The online companies sell banner ads across these Web pages, meaning they effectively make money off the images without any compensation to the studios.

That’s a major loss of potential income for Hollywood.

“The studios have valuable intellectual property and they should be concerned about it being appropriated online,” said Lisa Allen, an analyst at Forrester Research Inc. “But to a certain extent, they’re crying about spilled milk that can’t be mopped up.”

Allen notes that existing intellectual property law is unclear on how much protection the studios have in such situations. But Moloshok argues that if Warner Bros.’ intellectual property appears on roughly 4 percent of GeoCities’ 35 million Web pages, then the studio is responsible for creating a matching percentage of GeoCities’ $3.9 billion market value.

Not surprisingly, GeoCities has cried foul. The company disputes Moloshok’s calculations, saying his figures include simple mentions of a studio property rather than an actual branded image.

Furthermore, GeoCities spokesman Bruce Zanca said the firm is a Web hosting company, meaning that its customers are responsible for content. Zanca also says GeoCities has worked diligently at the request of the studios to police client Web sites for bootleg or defamation problems.

“The people (the studios) accuse of appropriating intellectual property rights are also their biggest fans, which means (the studios) are talking about monetizing that great fan loyalty and possibly disenfranchising their biggest supporters,” said Zanca.

Moreover, officials with Broadcast.com, which also is being acquired by Yahoo!, say most studios voluntarily provide video clips and images from popular movie and television shows for promotional reasons.

John Matra, director of business affairs at Columbia TriStar Interactive, speaking on behalf of Sony Pictures Entertainment, expressed mixed feelings about the issue.

“We share the concern about not protecting our brand value, but at the same time, there is an interest in the studio to get the widest distribution of content possible to promote and publicize Sony Pictures’ television programs and films,” he said.

Almost every other major studio echoes this delicate balancing act.

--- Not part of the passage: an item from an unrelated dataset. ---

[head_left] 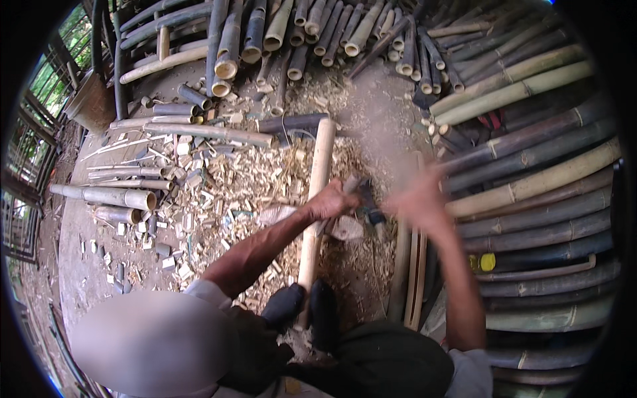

Some, such as Walt Disney Co., have given royalty-free licenses to fan sites, and concentrate instead on protecting the Disney name from online profiteers and porno sites.

Even Moloshok acknowledged that Warner Bros. gives away substantial material in the name of publicity, and says the studio won’t take any actions that would harm its fan base.

So what can the studios to do to start sharing in the wealth?

Thus far, no industry-wide effort to recapture brand value has emerged, although executives with at least six studios said they support the essence of Moloshok’s message.

The biggest concern will come when broadband Internet access is commonplace and entire movies can be easily downloaded and pirated digitally. “It’s one thing to have a static picture being displayed in a non-threatening way,” said a Disney source. “It’s another entirely when someone is streaming your television show or movie.”

None of the studios want restitution for the current appropriation of intellectual property online, primarily because it’s not feasible. Instead, they’re looking for fair compensation in the future.

The most likely solutions will come from new technologies, according to Jupiter Communications analyst Anya Sacharow. Tech companies are developing sophisticated watermark systems through which studios could track down and identify bootleg properties.

Companies also are developing means to prevent images from being lifted from a studio site and pasted elsewhere, and a way in which any image copied elsewhere on the Web will propel a viewer back to the studio’s Web page via an embedded hyperlink when the image is accessed.

Another approach is simple one-upmanship. In January, Warner Bros. launched ACMEcity, which lets fans create home pages based on the studio’s TV shows and movies. After just 10 weeks in operation, ACMEcity has attracted 200,000 home-page builders and is in discussions with studios, sports leagues and other third parties interested in participating in the Web community company so they can finally see advertising revenue generated by their own brands.

“If we can’t beat them, we can better them,” Moloshok said.